SUPPLIED INFORMATION:
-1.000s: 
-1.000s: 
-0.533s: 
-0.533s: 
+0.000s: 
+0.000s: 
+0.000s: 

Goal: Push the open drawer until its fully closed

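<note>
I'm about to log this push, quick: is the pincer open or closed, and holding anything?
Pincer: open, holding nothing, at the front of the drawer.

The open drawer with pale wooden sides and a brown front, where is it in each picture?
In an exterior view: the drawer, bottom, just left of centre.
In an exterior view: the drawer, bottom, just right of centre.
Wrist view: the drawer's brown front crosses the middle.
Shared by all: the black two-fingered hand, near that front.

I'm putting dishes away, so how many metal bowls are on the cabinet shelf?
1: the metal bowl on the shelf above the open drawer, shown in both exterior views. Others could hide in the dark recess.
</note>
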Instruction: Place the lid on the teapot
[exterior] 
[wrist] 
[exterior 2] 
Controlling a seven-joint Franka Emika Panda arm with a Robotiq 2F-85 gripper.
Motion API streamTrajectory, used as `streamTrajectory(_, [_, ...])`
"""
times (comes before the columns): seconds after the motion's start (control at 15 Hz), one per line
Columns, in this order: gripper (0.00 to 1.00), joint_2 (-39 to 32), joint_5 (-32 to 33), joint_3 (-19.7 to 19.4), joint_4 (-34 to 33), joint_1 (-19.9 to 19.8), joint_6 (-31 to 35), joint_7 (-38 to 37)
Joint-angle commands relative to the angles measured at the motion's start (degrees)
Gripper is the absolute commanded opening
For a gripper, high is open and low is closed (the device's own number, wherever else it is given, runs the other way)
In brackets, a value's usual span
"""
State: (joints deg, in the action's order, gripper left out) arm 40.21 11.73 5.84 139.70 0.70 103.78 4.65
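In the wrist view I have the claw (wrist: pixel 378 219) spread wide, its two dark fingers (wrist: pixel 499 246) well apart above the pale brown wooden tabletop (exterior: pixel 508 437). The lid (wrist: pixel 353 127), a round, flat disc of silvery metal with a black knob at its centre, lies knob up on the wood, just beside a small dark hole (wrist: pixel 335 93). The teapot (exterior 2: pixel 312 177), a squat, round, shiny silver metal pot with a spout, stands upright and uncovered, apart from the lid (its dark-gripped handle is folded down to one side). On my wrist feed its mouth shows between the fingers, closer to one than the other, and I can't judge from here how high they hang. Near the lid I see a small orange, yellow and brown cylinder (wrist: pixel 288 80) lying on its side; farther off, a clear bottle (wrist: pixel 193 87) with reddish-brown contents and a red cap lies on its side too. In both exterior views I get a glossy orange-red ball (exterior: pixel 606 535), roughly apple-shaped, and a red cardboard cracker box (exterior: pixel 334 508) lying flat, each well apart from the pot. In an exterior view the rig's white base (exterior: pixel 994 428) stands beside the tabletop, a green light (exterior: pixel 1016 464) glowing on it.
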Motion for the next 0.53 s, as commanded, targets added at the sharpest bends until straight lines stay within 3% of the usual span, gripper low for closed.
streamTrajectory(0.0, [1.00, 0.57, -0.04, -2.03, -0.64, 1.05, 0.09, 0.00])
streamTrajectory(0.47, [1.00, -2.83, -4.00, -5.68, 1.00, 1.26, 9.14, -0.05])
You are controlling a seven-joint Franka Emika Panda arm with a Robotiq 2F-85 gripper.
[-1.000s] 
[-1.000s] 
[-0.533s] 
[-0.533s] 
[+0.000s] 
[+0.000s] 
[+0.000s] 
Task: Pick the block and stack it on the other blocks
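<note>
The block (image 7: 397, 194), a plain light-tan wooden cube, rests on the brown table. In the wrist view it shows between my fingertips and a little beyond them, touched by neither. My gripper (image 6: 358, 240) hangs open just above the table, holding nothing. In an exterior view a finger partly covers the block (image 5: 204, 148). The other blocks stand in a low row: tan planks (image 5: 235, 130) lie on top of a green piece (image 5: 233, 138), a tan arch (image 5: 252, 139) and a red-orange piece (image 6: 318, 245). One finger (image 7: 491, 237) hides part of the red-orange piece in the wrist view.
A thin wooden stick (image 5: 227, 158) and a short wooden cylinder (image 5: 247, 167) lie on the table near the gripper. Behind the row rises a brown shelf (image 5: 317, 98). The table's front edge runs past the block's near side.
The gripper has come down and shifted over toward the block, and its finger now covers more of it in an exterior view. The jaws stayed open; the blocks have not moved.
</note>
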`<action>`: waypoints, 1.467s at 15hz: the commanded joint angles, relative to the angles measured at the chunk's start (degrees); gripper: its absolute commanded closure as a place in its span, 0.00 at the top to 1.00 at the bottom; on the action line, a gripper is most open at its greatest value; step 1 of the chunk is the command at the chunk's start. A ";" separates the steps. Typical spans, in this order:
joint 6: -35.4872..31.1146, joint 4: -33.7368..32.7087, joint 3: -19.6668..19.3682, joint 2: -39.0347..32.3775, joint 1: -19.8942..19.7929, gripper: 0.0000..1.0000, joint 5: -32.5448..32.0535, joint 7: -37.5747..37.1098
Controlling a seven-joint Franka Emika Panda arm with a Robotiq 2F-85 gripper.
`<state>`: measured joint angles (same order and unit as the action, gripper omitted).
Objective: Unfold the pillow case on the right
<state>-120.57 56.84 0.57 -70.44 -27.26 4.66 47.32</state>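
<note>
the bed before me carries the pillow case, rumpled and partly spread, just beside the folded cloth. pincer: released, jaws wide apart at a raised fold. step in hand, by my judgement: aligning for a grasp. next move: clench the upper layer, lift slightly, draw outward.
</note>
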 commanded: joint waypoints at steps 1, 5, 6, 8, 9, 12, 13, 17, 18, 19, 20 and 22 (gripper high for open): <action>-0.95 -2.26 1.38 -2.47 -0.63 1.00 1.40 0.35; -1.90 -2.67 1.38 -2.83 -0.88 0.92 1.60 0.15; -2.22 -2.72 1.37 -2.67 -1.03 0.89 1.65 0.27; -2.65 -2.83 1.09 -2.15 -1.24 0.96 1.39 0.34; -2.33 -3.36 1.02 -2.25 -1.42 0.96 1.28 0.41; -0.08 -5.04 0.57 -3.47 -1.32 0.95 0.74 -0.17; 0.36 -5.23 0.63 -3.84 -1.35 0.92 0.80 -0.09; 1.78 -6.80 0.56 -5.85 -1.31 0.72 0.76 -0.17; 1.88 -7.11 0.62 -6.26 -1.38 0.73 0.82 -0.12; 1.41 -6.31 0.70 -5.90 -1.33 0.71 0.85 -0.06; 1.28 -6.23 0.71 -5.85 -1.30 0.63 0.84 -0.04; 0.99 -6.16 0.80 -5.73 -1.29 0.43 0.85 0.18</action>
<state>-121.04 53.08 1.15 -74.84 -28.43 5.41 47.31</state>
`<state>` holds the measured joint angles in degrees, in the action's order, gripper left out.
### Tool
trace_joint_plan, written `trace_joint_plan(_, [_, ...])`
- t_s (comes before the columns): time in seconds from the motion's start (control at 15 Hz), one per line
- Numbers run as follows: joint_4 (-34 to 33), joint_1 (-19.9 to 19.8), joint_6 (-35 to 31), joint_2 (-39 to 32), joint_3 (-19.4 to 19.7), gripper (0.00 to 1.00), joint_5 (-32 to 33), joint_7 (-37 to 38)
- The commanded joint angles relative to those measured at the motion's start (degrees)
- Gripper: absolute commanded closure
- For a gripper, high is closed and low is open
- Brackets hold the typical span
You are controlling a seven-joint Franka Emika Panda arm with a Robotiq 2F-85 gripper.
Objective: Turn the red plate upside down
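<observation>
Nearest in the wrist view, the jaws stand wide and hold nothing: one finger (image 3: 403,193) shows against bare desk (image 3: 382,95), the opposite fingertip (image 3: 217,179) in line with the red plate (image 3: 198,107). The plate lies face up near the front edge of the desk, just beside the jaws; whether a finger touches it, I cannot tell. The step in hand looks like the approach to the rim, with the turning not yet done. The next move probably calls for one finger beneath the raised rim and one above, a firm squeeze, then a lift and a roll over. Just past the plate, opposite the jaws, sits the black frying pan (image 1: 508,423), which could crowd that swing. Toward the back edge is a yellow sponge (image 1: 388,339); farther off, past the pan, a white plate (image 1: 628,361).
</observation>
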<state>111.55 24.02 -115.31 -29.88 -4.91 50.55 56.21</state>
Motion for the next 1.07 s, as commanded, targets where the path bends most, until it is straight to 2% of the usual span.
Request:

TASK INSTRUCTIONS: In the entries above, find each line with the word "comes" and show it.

SOLUTION BELOW:
times (comes before the columns): seconds after the motion's start (control at 15 Hz), one per line
- t_s (comes before the columns): time in seconds from the motion's start (control at 15 Hz), one per line

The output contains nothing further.